Le hablé de un fin de semana en Lille con amigos españoles, y de nuestra visita a Le Boucher qui fume,  un restaurante para carnívoros sin escrúpulos, escondido en un parque de magnolios y castaños de indias, donde probamos los pieds de porc y algunas otras recetas de esa siniestra y deliciosa cocina francesa a base de vísceras. Carlos me aconsejó que regresase para ponerme a prueba pidiendo un  bocadillo de cebolla y arenque frío. ‘Mano de santo para la resaca’, aseguró. Me contó como uno de sus ligues en Lille le preparó en su primera cita una brochette de coeur de cannard y la cena no terminó mal. Sonreí pensando que en España nadie tendría una sola posibilidad si intentase seducir a alguien con un corazón de pato ensartado en un palo.

Por un momento pensé que aquella noche de temporal me había ofrecido mi escena de lavandería. Aterrizando, apareció la nieve salpicando la oscuridad. El vuelo había llegado con media hora de retraso, me pregunté si saldrían todavía lanzaderas a Bruselas o tendría que ir en taxi. Sobre la pista se veían los chalecos reflectantes de los operarios. Pensé que, en unos minutos, nos despediríamos y no le volvería a ver o quizá nos cruzásemos algún día, con prisa, cargados de bolsas, y sin apenas reconocernos. Las historias tienen su momento y uno nunca debe quedarse a desayunar; eso era algo que había aprendido hace tiempo.

Sentí la necesidad física de que aquello continuase, un mordisco de ansiedad en el estómago, quizá el temor de no saber qué hacer o  de saberlo. Al recuperar su mochila del compartimento encima de los asientos se levantó ligeramente su camiseta, dejando ver una delicada hilera de vello bajo su ombligo. Supongo que así aparecen las personas, de manera imprevisible, sin avisarnos, enfrentándonos a la decisión de arriesgarnos o de protegernos, conformándonos con la fantasía de imaginar qué habría pasado de habernos atrevido.
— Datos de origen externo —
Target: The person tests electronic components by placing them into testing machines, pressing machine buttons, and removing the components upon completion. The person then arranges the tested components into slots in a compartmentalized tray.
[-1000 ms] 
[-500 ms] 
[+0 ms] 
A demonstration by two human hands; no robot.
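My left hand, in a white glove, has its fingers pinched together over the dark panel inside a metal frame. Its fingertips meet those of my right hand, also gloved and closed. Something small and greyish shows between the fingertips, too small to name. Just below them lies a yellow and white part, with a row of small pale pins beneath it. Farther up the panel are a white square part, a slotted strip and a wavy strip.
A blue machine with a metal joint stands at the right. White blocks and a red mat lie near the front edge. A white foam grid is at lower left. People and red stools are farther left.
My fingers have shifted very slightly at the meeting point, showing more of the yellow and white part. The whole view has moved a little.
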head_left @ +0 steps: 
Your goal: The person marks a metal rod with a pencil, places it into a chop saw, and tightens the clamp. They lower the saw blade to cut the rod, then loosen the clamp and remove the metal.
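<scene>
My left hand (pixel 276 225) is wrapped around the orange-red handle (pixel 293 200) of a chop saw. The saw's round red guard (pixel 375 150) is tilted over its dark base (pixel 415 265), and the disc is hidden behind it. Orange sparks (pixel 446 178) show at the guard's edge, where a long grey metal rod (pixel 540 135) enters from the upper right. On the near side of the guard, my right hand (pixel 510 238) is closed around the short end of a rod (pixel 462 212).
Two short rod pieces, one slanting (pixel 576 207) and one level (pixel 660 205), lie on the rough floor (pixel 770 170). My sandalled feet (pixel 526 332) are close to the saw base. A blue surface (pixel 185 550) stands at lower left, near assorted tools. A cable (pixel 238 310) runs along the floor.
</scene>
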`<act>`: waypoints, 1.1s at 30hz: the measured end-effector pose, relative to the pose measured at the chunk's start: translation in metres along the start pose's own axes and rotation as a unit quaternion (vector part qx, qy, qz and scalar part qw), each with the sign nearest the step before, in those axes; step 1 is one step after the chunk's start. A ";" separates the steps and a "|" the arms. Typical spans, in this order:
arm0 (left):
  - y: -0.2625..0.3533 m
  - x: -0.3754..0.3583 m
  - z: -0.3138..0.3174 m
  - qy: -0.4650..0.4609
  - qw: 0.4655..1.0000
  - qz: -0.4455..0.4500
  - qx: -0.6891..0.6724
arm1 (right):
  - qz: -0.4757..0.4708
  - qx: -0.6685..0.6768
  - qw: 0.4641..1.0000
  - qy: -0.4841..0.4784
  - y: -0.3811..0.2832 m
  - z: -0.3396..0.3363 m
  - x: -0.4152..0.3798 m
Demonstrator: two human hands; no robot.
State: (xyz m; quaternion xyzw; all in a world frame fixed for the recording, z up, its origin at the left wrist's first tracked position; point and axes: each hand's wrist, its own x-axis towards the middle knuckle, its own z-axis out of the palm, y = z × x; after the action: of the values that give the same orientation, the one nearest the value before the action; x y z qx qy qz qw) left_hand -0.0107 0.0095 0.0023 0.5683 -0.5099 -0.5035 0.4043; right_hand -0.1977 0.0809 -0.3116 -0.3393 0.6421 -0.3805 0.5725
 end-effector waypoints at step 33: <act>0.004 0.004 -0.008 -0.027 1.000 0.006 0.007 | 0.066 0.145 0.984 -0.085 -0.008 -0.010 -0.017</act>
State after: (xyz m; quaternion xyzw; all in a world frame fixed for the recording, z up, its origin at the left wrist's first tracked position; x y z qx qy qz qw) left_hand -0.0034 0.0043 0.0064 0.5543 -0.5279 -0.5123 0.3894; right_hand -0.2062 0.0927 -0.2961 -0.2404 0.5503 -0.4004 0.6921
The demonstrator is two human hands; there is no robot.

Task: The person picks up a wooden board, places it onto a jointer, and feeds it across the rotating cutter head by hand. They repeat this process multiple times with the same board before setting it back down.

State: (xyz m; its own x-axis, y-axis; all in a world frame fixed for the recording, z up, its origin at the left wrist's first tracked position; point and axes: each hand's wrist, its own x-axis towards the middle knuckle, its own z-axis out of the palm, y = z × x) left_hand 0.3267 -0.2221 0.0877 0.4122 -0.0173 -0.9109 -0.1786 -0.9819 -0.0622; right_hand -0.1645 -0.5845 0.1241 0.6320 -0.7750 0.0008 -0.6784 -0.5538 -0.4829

No había finger y caminamos unos metros por la pista, con el viento gélido cortándonos la cara. Carlos me sonrió mientras se abrigaba con un gorro de lana. Al entrar en la terminal se giró y me dijo que el último autobús a Lille salía en diez minutos. Me besó en la mejilla y me acarició con su pulgar, haciéndome sentir como un niño que recibe su premio. De lejos, gritó que estaríamos en contacto. Sonreí  y me pregunté por qué, cuando nos despedimos, es el momento en el que peor mentimos.